Bivouac Head coach and NBA Hall of Famer Gary Payton calls a huddle during the BIG3 championship in Boston.
Members of the Connecticut Sun WNBA team during a shootaround before their TD Garden game.
It has been a banner week for basketball in the city of Boston with the playing of the now celebrated BIG3 championship game and the first WNBA game played at the TD Garden.
On Sunday, a capacity crowd turned out at the Garden for a tripleheader event, which began with a celebrity showcase game featuring Bachelor T.V. star Matt Jones, LSU basketball player Flau’jae Johnson, former NFL tight end Vernon Davis, and several famous rappers. Then came the Big 3 All-Star game, headlined by former NBA players Jeff Teague and Jordan Crawford, setting the stage for the main event, the Big 3 three-on-three Championship game between Bivouac and 3’s Company.

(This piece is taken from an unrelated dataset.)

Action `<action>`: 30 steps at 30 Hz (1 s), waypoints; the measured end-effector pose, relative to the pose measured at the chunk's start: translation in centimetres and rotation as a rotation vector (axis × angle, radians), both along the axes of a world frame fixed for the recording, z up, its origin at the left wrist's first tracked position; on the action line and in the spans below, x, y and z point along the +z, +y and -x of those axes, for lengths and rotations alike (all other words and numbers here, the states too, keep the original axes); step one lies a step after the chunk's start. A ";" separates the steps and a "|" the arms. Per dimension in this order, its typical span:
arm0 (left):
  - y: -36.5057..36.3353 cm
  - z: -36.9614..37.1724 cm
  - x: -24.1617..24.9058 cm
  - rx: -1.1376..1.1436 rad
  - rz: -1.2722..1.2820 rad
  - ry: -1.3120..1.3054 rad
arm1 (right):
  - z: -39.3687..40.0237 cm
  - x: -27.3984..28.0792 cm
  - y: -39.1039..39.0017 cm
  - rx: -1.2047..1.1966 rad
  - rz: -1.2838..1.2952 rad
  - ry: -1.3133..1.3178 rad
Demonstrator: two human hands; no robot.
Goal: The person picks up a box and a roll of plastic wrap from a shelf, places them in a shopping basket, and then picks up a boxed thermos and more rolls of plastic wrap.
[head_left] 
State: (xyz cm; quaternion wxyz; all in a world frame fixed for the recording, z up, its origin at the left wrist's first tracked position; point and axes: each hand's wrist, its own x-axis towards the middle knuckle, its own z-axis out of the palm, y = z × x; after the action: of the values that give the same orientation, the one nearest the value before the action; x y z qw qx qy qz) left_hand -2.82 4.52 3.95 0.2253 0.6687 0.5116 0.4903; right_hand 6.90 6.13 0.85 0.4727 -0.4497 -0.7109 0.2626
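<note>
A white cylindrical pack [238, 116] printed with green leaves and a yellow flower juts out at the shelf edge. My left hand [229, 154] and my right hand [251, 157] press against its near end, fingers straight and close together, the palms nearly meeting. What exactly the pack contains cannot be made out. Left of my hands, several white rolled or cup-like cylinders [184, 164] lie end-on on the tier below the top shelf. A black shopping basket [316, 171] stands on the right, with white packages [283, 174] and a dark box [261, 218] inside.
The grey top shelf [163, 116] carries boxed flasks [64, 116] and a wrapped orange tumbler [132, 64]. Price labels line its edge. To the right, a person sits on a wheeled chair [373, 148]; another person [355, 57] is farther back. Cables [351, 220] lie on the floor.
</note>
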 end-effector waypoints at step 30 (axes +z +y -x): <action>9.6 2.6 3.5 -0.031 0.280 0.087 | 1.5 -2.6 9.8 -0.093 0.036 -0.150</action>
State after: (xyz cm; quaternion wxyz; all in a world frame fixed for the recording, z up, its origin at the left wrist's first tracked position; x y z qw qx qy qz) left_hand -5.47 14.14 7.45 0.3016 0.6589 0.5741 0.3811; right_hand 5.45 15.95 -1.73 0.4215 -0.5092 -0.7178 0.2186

This made-for-television extravaganza is the brainchild of rapper/actor Ice Cube and a group of his close friends and associates. It has grown in popularity since its inception in 2017, with Sunday’s title game adding to its legacy.
And the championship lived up to its hype.
Team Bivouac, coached by NBA Hall of Fame player Gary “The Glove” Payton, raced to an early 13-point advantage, thanks to the red-hot shooting of former Celtic Gerald Green, who was named the game’s Most Valuable Player with 18 points for the winners.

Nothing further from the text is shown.